#!/usr/bin/env python
"""Flows for collection information about installed software."""

import datetime
import plistlib
import re

from grr_response_core.lib.rdfvalues import client as rdf_client
from grr_response_core.lib.rdfvalues import client_action as rdf_client_action
from grr_response_core.lib.rdfvalues import file_finder as rdf_file_finder
from grr_response_core.lib.rdfvalues import mig_client
from grr_response_core.lib.rdfvalues import mig_file_finder
from grr_response_core.lib.rdfvalues import protodict as rdf_protodict
from grr_response_proto import flows_pb2
from grr_response_proto import jobs_pb2
from grr_response_proto import sysinfo_pb2
from grr_response_server import data_store
from grr_response_server import file_store
from grr_response_server import flow_base
from grr_response_server import flow_responses
from grr_response_server import server_stubs
from grr_response_server.models import blobs as models_blobs


class CollectInstalledSoftware(flow_base.FlowBase):
  """Flow that collects information about software installed on an endpoint."""

  category = "/Collectors/"
  behaviours = flow_base.BEHAVIOUR_DEBUG
  return_types = (rdf_client.SoftwarePackages,)

  # TODO: Add `result_types` declaration once we migrate away from
  # the artifact collector in this flow and the types are known.

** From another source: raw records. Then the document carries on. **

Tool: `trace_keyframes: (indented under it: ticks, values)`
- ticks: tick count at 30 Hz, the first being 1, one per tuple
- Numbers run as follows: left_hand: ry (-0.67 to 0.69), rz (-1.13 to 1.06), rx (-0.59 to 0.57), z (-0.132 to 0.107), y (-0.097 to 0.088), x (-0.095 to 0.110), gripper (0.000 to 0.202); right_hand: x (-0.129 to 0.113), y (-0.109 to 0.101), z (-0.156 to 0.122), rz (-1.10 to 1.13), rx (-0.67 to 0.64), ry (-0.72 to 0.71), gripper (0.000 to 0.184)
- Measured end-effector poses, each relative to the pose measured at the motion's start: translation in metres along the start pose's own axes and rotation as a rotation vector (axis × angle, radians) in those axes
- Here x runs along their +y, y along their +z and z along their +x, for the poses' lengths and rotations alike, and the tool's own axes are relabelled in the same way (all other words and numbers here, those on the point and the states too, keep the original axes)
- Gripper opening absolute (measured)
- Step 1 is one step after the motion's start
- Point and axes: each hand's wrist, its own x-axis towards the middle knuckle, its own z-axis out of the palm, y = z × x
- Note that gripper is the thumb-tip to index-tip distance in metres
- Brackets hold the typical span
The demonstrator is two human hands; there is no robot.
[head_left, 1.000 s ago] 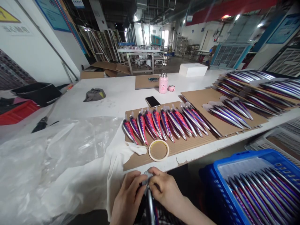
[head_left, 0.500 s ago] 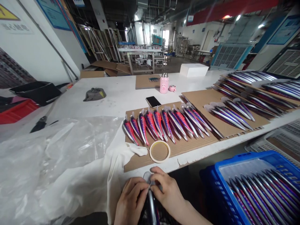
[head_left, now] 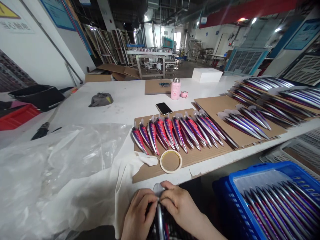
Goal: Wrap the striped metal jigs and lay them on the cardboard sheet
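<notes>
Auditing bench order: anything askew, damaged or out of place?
Minor only. The lures on the near cardboard sheet fan out and overlap rather than lying parallel. A white cloth drapes over that sheet's left corner. A phone lies by its far edge. The left hand and right hand pinch one lure.

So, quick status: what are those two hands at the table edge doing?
Left hand and right hand both pinching one long silver-and-purple fishing lure. Beige tape ring lies beyond on brown cardboard sheet. Nothing blocking them.

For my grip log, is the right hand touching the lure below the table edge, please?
Touching: the head view shows the right hand pinching the lure at its tip.
</notes>
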Motion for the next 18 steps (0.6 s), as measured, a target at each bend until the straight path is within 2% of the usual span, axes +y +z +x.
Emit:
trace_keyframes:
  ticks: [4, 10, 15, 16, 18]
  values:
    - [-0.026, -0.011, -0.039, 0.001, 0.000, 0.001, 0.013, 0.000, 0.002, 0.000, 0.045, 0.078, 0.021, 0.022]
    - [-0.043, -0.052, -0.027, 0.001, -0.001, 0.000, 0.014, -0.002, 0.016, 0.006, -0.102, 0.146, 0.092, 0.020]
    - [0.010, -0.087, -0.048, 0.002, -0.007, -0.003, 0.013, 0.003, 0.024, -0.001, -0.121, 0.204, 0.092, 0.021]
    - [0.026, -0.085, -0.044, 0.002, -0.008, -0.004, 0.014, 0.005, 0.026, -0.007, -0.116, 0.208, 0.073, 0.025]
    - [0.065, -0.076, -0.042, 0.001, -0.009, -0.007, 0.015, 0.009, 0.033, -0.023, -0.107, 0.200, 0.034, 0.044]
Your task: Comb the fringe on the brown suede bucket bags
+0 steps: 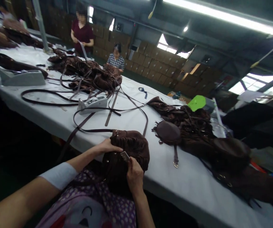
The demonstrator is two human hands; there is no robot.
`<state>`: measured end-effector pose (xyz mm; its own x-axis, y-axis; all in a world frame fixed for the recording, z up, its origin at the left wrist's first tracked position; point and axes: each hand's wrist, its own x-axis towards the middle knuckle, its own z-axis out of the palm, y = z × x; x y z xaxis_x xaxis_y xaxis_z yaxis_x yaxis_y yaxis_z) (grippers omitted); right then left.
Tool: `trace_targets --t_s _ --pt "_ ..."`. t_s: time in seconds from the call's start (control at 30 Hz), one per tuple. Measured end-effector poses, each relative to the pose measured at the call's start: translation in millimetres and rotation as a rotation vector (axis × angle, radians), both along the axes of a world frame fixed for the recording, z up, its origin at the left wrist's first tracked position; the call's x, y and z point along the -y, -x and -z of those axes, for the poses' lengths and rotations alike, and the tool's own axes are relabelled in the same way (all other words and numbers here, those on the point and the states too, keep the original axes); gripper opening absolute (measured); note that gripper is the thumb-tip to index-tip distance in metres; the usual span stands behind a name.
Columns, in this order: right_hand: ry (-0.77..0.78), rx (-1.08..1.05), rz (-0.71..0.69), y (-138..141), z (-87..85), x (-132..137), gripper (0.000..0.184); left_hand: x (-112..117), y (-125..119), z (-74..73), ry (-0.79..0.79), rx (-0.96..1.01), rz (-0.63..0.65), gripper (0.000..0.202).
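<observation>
A dark brown handbag point(136, 142) with gathered, ruffled sides rests at the table's front edge, partly against my lap. My left hand point(109, 146) grips its upper left edge, thumb laid across the front. In my right hand point(135, 172) is a small pale flat tool point(125, 156), pinched between thumb and fingers, its end against the bag's front; it looks ridged like a comb, but blur hides the detail. The bag's long strap point(93, 130) loops away over the table to the left.
Brown bags and straps are heaped at the far left point(95, 74) and on the right point(191, 126). A grey tape dispenser point(93, 104) stands ahead, another point(22, 77) at left. Two people work across the white table point(160, 164); another person's arm reaches in at far left.
</observation>
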<state>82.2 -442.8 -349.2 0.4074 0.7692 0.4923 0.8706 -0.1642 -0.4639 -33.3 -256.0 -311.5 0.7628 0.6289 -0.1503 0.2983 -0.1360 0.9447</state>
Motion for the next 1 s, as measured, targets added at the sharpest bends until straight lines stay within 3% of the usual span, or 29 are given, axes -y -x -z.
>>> trace_targets --t_s 0.13,0.23,0.3,0.37,0.5,0.57,0.67,0.73,0.8,0.93,1.0 --pt "-0.026 -0.067 0.025 1.8 -1.0 2.9 0.032 27.6 -2.0 5.1 0.207 0.044 0.019 0.040" --pt "-0.035 -0.125 0.047 3.6 -8.4 6.0 0.031 50.1 0.6 14.7 0.390 0.136 -0.100 0.043" --pt "-0.059 -0.182 0.088 3.6 -15.6 14.0 0.031 58.5 6.2 12.8 0.413 0.184 -0.195 0.046" --pt "-0.104 -0.285 0.187 4.5 -23.6 28.3 0.032 61.0 13.5 -1.7 0.290 0.182 -0.292 0.049" --pt "-0.234 -0.582 0.451 19.2 -44.8 59.0 0.039 60.9 21.4 -54.2 -0.128 0.203 -0.498 0.043" --pt "-0.297 -0.690 0.438 34.4 -59.2 62.8 0.047 66.8 18.5 -75.1 -0.303 0.290 -0.541 0.037" --pt "-0.334 -0.597 0.361 59.6 -78.6 49.0 0.053 86.3 9.5 -85.3 -0.409 0.395 -0.574 0.034" --pt "-0.264 -0.373 0.322 71.6 -83.2 33.7 0.051 100.8 5.4 -82.6 -0.386 0.419 -0.628 0.032" --pt "-0.077 -0.126 0.273 76.8 -78.0 21.8 0.056 110.7 5.2 -80.4 -0.348 0.450 -0.697 0.030" --pt "0.431 0.122 0.251 71.0 -48.8 22.8 0.074 114.7 12.3 -90.5 -0.326 0.515 -0.779 0.033" --pt "0.562 0.148 0.276 63.6 -34.4 32.2 0.077 115.3 15.7 -98.3 -0.295 0.516 -0.802 0.035"
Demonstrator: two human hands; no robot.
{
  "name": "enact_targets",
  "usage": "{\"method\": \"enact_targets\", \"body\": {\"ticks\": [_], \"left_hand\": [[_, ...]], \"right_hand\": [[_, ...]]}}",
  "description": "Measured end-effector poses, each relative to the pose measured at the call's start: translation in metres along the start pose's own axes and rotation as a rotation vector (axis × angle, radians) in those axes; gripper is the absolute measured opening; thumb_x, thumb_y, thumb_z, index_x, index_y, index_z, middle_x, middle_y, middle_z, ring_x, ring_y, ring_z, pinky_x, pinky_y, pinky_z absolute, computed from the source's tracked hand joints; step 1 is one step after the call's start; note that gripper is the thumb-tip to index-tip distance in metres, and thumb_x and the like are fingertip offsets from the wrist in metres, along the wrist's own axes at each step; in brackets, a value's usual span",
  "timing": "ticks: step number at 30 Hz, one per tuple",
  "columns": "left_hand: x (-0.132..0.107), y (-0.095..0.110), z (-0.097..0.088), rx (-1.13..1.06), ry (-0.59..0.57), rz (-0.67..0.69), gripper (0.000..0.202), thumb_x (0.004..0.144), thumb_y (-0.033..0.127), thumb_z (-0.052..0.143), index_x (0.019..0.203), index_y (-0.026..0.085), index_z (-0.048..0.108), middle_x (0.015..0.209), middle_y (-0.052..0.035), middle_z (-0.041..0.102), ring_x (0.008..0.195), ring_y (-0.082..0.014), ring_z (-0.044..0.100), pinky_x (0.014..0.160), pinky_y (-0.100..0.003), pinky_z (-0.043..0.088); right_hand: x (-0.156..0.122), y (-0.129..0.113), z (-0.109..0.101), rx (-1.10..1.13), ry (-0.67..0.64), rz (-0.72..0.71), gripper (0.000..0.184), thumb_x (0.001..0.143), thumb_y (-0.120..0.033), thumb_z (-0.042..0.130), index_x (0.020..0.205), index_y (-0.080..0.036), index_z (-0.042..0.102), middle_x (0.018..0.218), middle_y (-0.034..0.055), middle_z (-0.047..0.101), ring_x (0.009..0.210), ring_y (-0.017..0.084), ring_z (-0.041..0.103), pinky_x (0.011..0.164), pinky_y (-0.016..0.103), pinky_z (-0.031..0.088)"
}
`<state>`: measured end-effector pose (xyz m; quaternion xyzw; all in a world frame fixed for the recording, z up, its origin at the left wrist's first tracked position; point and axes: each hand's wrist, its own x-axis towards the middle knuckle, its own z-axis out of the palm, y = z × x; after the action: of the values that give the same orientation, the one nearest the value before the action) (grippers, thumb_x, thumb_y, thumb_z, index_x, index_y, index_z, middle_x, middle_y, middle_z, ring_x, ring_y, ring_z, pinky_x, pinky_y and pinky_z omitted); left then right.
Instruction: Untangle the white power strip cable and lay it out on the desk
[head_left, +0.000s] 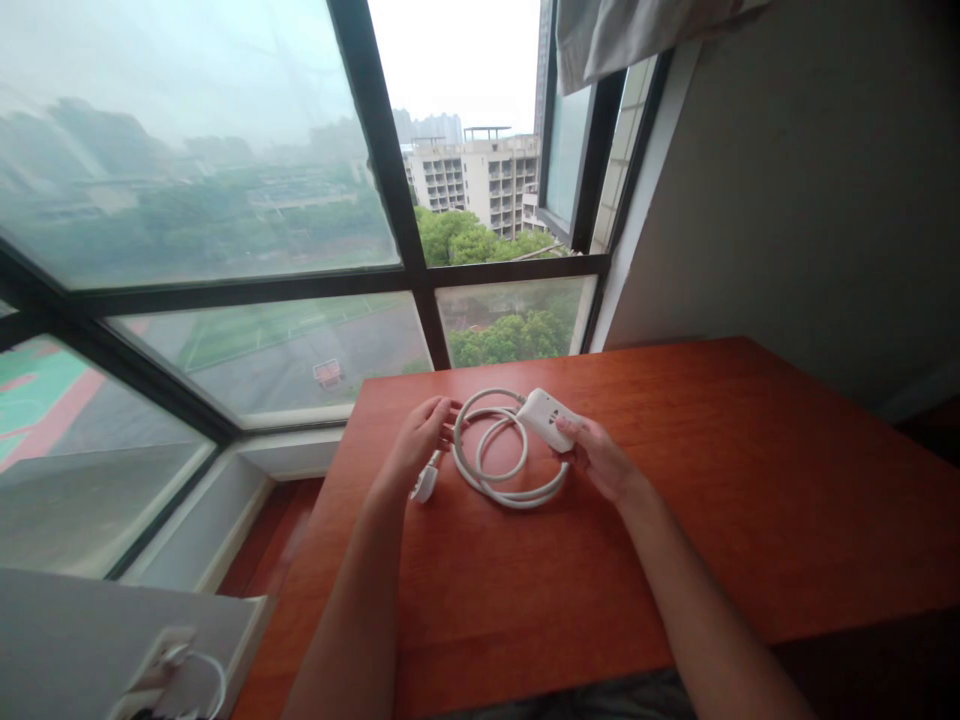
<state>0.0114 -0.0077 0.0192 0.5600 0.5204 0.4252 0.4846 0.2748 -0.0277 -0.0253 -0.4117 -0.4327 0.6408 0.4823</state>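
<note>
A white power strip is held above the wooden table in my right hand, thumb on its socket face and fingers underneath. Its white cable lies in loose loops between my hands. On the left side of the loops, my left hand has its fingers apart beside the cable; whether they touch it I cannot tell. Just below that hand is the white plug at the cable's end. Part of the cord near the plug is hidden behind my left hand.
The reddish wooden table stands against large dark-framed windows. A grey wall rises at the right. At lower left, a wall outlet has a white cord plugged in. A curtain hangs at the top.
</note>
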Motion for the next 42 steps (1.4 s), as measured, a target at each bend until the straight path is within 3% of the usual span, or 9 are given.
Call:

  def Start(self) -> None:
    if self.client_os == "Linux":
      # TODO: Remove branching once updated agent is rolled out to
      # a reasonable portion of the fleet.
      if self.client_version <= 3478:
        dpkg_args = rdf_client_action.ExecuteRequest()
        dpkg_args.cmd = "/usr/bin/dpkg"
        dpkg_args.args.append("--list")

        self.CallClient(
            server_stubs.ExecuteCommand,
            dpkg_args,
            next_state=self._ProcessDpkgResults.__name__,
        )
      else:
        dpkg_query_args = rdf_client_action.ExecuteRequest()
        dpkg_query_args.cmd = "/usr/bin/dpkg-query"
        dpkg_query_args.args.append("--show")
        dpkg_query_args.args.append("--showformat")
        # pylint: disable=line-too-long
        # fmt: off
        dpkg_query_args.args.append("${Package}|${Version}|${Architecture}|${Source}|${binary:Synopsis}\n")
        # pylint: enable=line-too-long
        # fmt: on

        self.CallClient(
            server_stubs.ExecuteCommand,
            dpkg_query_args,
            next_state=self._ProcessDpkgQueryResults.__name__,
        )

      rpm_args = rdf_client_action.ExecuteRequest()
      rpm_args.cmd = "/bin/rpm"

      # TODO: Remove branching once updated agent is rolled out to
      # a reasonable portion of the fleet.
      if self.client_version <= 3473:
        rpm_args.args.append("-qa")
      else:
        rpm_args.args.append("--query")
        rpm_args.args.append("--all")
        rpm_args.args.append("--queryformat")
        # pylint: disable=line-too-long
        # fmt: off
        rpm_args.args.append("%{NAME}|%{EPOCH}|%{VERSION}|%{RELEASE}|%{ARCH}|%{INSTALLTIME}|%{VENDOR}|%{SOURCERPM}\n")
        # pylint: enable=line-too-long
        # fmt: on

      self.CallClient(
          server_stubs.ExecuteCommand,
          rpm_args,
          next_state=self._ProcessRpmResults.__name__,
      )

    if self.client_os == "Windows":
      win32_product_args = rdf_client_action.WMIRequest()
      win32_product_args.query = """
      SELECT Name, Vendor, Description, InstallDate, InstallDate2, Version
        FROM Win32_Product
      """.strip()

      self.CallClient(
          server_stubs.WmiQuery,
          win32_product_args,
          next_state=self._ProcessWin32ProductResults.__name__,
      )

      win32_quick_fix_engineering_args = rdf_client_action.WMIRequest()
      # TODO: Query only columns that we explicitly care about.
      #
      # So far the artifact used wildcard and so for the time being we simply
      # follow it but we should have explicit list of columns that we care about
      # here instead.
      win32_quick_fix_engineering_args.query = """
      SELECT *
        FROM Win32_QuickFixEngineering
      """.strip()

      self.CallClient(
          server_stubs.WmiQuery,
          win32_quick_fix_engineering_args,
          next_state=self._ProcessWin32QuickFixEngineeringResults.__name__,
      )

    if self.client_os == "Darwin":
      ff_args = flows_pb2.FileFinderArgs()
      ff_args.pathtype = jobs_pb2.PathSpec.PathType.OS
      ff_args.paths.append("/Library/Receipts/InstallHistory.plist")
      ff_args.action.action_type = flows_pb2.FileFinderAction.Action.DOWNLOAD

      self.CallClient(
          server_stubs.FileFinderOS,
          mig_file_finder.ToRDFFileFinderArgs(ff_args),
          next_state=self._ProcessInstallHistoryPlist.__name__,
      )

  def _ProcessDpkgResults(
      self,
      responses: flow_responses.Responses[rdf_client_action.ExecuteResponse],
  ) -> None:
    if not responses.success:
      self.Log("Failed to collect Debian package list: %s", responses.status)
      return

    result = sysinfo_pb2.SoftwarePackages()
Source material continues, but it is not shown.